→ **Try it**: Search the listing for the word "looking". Copy every line where it is found.

→ **Material supplied**:
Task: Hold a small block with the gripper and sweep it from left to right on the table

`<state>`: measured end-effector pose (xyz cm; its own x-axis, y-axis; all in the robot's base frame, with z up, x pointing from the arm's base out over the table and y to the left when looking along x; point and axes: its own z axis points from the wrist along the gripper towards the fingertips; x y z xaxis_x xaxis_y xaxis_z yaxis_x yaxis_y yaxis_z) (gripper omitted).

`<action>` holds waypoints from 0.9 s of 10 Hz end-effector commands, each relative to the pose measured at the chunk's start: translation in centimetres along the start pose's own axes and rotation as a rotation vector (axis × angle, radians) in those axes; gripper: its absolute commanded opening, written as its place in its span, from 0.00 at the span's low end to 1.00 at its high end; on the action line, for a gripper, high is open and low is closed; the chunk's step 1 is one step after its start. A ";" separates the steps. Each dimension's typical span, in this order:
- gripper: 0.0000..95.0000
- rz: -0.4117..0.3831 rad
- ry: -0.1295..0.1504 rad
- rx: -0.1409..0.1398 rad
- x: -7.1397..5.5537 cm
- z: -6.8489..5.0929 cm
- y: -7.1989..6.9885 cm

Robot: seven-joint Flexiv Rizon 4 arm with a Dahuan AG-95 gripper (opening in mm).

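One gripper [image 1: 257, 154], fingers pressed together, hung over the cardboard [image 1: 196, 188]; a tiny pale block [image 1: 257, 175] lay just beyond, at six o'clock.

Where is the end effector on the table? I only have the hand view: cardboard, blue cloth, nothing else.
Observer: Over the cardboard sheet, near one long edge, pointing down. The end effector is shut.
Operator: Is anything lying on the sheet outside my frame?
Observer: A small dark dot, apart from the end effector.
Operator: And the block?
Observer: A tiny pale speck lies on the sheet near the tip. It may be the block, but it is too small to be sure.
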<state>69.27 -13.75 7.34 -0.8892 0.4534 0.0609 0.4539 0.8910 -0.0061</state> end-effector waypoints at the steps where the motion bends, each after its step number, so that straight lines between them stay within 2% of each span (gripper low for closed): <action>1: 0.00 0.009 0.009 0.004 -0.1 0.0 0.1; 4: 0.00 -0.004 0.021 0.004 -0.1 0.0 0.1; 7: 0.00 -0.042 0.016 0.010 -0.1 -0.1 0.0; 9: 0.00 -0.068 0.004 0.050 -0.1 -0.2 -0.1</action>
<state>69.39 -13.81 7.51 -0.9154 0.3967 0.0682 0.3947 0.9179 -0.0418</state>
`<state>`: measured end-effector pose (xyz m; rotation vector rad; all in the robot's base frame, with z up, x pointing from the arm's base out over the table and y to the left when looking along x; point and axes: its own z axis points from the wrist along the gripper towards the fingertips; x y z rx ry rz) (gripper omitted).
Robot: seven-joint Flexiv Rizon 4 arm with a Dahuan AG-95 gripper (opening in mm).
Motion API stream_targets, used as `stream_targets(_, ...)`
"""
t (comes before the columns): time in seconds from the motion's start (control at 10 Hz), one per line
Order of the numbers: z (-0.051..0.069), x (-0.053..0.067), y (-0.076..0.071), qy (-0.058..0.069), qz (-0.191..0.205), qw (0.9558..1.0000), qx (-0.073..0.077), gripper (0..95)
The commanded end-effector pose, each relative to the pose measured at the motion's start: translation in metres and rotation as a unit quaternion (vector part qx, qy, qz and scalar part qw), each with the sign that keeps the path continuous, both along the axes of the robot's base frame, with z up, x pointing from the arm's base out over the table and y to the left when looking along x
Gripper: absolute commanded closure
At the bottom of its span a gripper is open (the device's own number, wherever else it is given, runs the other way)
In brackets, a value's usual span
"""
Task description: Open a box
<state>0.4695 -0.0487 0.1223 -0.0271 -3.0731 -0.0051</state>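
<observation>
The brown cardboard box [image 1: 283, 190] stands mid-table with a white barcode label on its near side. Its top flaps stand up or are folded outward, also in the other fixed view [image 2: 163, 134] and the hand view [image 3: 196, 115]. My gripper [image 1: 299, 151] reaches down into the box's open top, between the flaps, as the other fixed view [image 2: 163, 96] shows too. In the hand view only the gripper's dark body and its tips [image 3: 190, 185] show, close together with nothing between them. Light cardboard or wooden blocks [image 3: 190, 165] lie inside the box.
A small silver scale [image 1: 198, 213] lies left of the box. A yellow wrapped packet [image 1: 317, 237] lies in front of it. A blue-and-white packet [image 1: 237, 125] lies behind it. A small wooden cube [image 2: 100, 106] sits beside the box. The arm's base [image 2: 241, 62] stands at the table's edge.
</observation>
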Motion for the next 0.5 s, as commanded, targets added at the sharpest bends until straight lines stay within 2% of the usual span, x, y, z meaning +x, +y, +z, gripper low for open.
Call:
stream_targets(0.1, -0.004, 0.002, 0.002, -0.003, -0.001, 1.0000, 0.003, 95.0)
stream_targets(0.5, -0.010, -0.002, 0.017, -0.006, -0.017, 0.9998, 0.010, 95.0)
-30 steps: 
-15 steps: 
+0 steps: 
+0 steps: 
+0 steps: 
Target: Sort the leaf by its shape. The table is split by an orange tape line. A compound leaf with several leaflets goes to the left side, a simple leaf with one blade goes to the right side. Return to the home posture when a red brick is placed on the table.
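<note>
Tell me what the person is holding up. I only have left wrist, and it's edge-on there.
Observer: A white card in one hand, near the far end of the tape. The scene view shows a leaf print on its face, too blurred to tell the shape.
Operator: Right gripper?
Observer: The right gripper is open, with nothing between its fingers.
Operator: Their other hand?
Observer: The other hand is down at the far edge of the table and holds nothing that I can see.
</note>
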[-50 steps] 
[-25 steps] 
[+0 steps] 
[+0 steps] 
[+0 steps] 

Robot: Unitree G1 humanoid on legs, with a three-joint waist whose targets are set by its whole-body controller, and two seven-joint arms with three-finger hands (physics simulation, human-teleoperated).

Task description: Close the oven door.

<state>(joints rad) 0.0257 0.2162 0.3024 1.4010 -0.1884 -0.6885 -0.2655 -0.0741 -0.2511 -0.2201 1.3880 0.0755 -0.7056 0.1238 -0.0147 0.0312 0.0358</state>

→ **Result of this exercise**:
`<state>`: measured end-effector pose (xyz cm; its own x-axis, y-axis; all in the robot's base frame, with z up, x pointing from the arm's base out over the table and y to the left when looking along x; point and axes: its own z axis points from the wrist along the gripper towards the fingertips; x y z xaxis_x xaxis_y xaxis_z yaxis_x yaxis_y yaxis_z) (gripper omitted).
`<state>`: measured end-effector pose (xyz m; rotation vector rad; all in the robot's base frame, with z up, x pointing from the arm's base out over the table and y to the left when looking along x; point and axes: its own z axis points from the wrist along the gripper towards the fingertips; x y z rx ry rz) (gripper omitted).
The commanded end-effector pose, each relative to the pose measured at the motion's start: translation in metres and rotation as a unit quaternion (vector part qx, qy, qz and scalar part qw), each with the sign that keeps the path continuous, both along the axes of the robot's base frame, with z up, x pointing from the arm's base out over the table and y to the left when looking along x

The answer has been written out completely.